Assignment –
From the data below, copy exactly the lines that lie between the one holding "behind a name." and the one holding "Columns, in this", including both, and nothing more.

Data extract –
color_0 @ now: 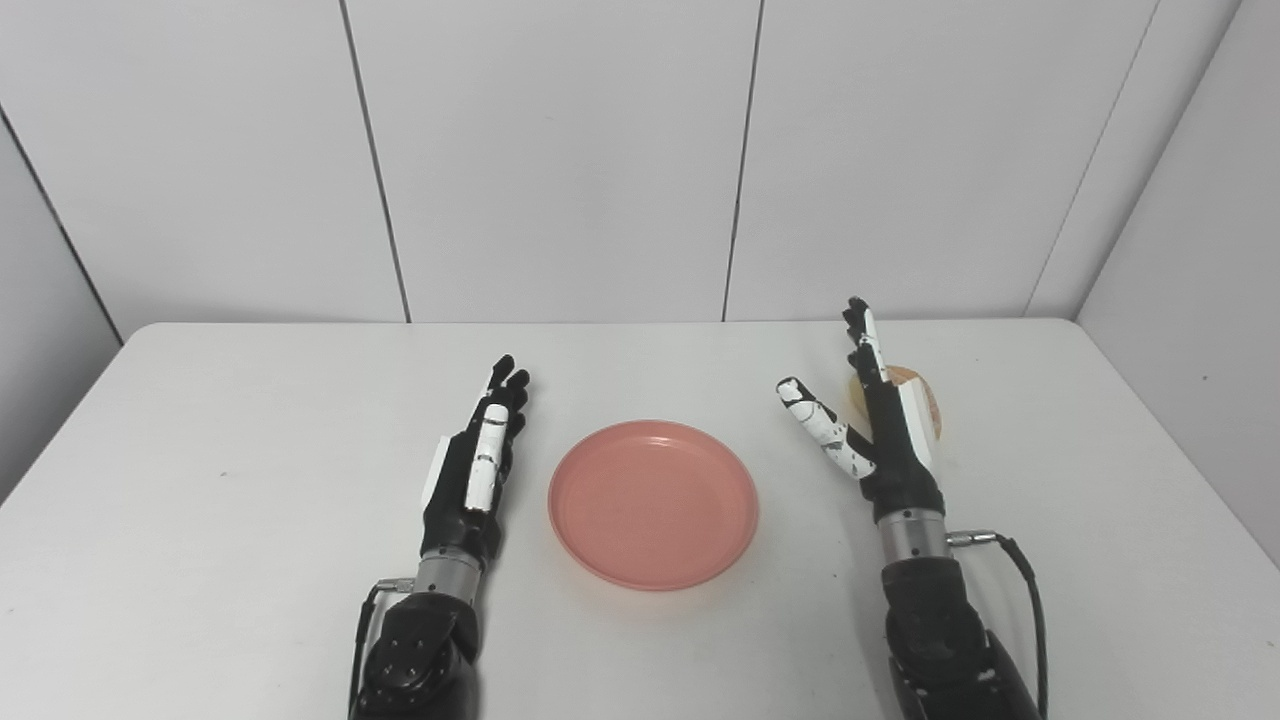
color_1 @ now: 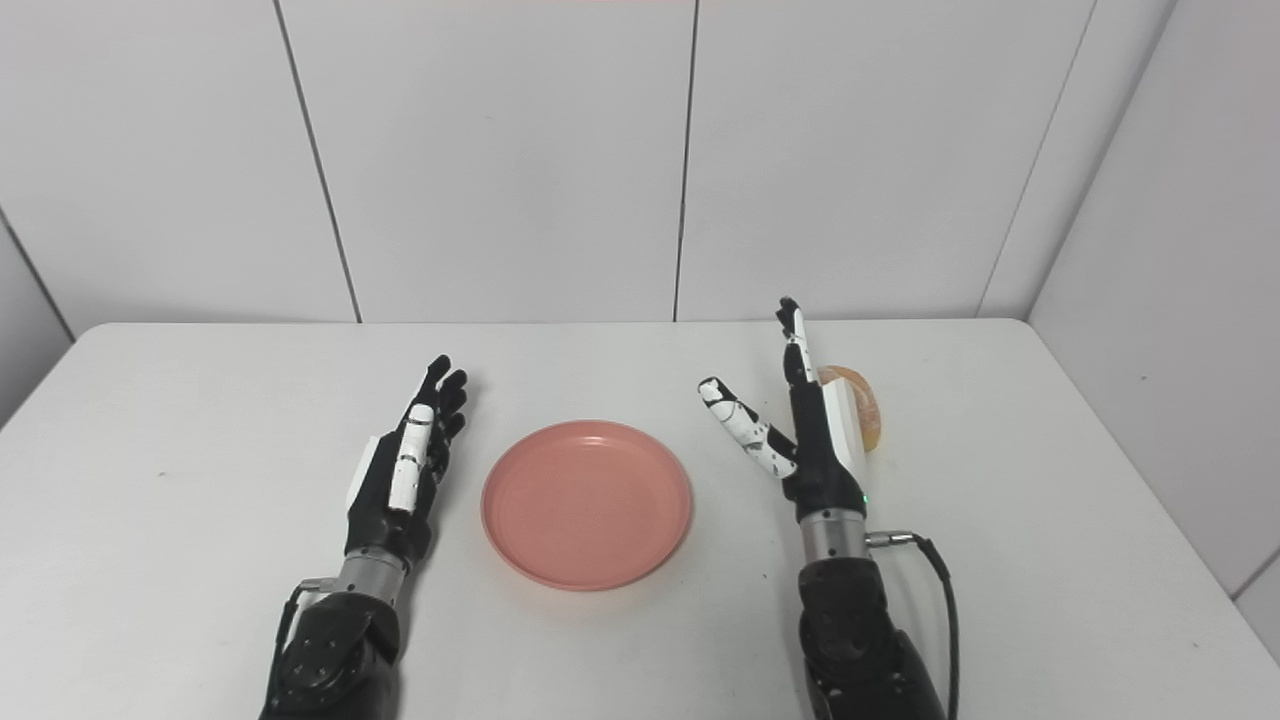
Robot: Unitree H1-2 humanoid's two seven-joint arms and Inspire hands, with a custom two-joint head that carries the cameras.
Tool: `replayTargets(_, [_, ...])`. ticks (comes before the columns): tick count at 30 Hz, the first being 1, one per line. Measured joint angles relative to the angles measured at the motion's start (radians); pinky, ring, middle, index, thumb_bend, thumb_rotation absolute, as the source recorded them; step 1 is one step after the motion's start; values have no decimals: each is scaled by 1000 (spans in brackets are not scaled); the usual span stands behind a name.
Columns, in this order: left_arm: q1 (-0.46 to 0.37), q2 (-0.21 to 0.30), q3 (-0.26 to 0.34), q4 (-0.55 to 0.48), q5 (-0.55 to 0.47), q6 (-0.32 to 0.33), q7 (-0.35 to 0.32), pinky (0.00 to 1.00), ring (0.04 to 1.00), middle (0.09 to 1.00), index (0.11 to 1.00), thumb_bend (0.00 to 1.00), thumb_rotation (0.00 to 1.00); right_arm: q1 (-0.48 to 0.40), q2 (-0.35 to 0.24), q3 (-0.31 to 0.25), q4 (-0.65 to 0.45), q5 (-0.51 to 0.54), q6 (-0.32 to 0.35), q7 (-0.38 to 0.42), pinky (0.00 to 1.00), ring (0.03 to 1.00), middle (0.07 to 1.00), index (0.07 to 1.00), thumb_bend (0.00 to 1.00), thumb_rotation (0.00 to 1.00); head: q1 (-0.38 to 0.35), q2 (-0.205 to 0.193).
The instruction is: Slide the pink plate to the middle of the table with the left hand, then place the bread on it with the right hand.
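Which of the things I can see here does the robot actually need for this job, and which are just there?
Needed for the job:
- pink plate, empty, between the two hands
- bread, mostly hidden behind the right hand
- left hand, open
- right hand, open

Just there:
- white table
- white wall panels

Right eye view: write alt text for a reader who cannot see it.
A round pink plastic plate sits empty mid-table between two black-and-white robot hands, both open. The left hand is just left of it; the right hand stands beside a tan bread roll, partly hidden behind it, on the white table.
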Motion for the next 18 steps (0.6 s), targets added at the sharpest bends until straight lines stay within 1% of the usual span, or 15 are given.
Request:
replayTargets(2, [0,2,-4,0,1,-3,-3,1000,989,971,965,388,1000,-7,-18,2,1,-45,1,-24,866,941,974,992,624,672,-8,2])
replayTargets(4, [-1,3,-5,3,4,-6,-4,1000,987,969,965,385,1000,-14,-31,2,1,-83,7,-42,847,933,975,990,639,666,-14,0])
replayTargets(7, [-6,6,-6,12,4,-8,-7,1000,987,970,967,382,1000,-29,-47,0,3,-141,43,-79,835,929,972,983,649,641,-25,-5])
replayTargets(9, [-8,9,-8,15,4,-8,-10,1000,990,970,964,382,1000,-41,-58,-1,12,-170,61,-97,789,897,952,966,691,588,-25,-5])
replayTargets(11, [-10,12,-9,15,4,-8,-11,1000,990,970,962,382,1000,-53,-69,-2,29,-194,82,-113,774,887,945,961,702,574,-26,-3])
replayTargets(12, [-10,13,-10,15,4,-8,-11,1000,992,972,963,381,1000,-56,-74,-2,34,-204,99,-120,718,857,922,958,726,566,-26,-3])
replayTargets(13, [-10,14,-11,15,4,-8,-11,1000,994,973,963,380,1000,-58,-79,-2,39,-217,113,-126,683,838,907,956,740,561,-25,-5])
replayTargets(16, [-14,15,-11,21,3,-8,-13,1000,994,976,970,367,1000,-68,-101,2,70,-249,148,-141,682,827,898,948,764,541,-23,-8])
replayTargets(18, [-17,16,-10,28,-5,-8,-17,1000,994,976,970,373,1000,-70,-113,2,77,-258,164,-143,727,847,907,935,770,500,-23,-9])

Problem solution –
Tool: `replayTargets(_, [_, ...])`. ticks (comes before the columns): tick count at 30 Hz, the first being 1, one per line. Measured joint angles relative to the angles measured at the motion's start (radians); pinky, ring, middle, index, thumb_bend, thumb_rotation absolute, as the source recorded them; step 1 is one step after the motion's start; values have no decimals: each is scaled by 1000 (spans in brackets are not scaled); the usual span stands behind a name.
Columns, in this order: left_arm: q1 (-0.46 to 0.37), q2 (-0.21 to 0.30), q3 (-0.26 to 0.34), q4 (-0.55 to 0.48), q5 (-0.55 to 0.47), q6 (-0.32 to 0.33), q7 (-0.35 to 0.32), pinky (0.00 to 1.00), ring (0.04 to 1.00), middle (0.09 to 1.00), index (0.11 to 1.00), thumb_bend (0.00 to 1.00), thumb_rotation (0.00 to 1.00); right_arm: q1 (-0.48 to 0.40), q2 (-0.35 to 0.24), q3 (-0.31 to 0.25), q4 (-0.65 to 0.45), q5 (-0.51 to 0.54), q6 (-0.32 to 0.35), q7 (-0.38 to 0.42), pinky (0.00 to 1.00), ring (0.03 to 1.00), middle (0.07 to 1.00), index (0.07 to 1.00), thumb_bend (0.00 to 1.00), thumb_rotation (0.00 to 1.00); head: q1 (-0.38 to 0.35), q2 (-0.205 to 0.193).

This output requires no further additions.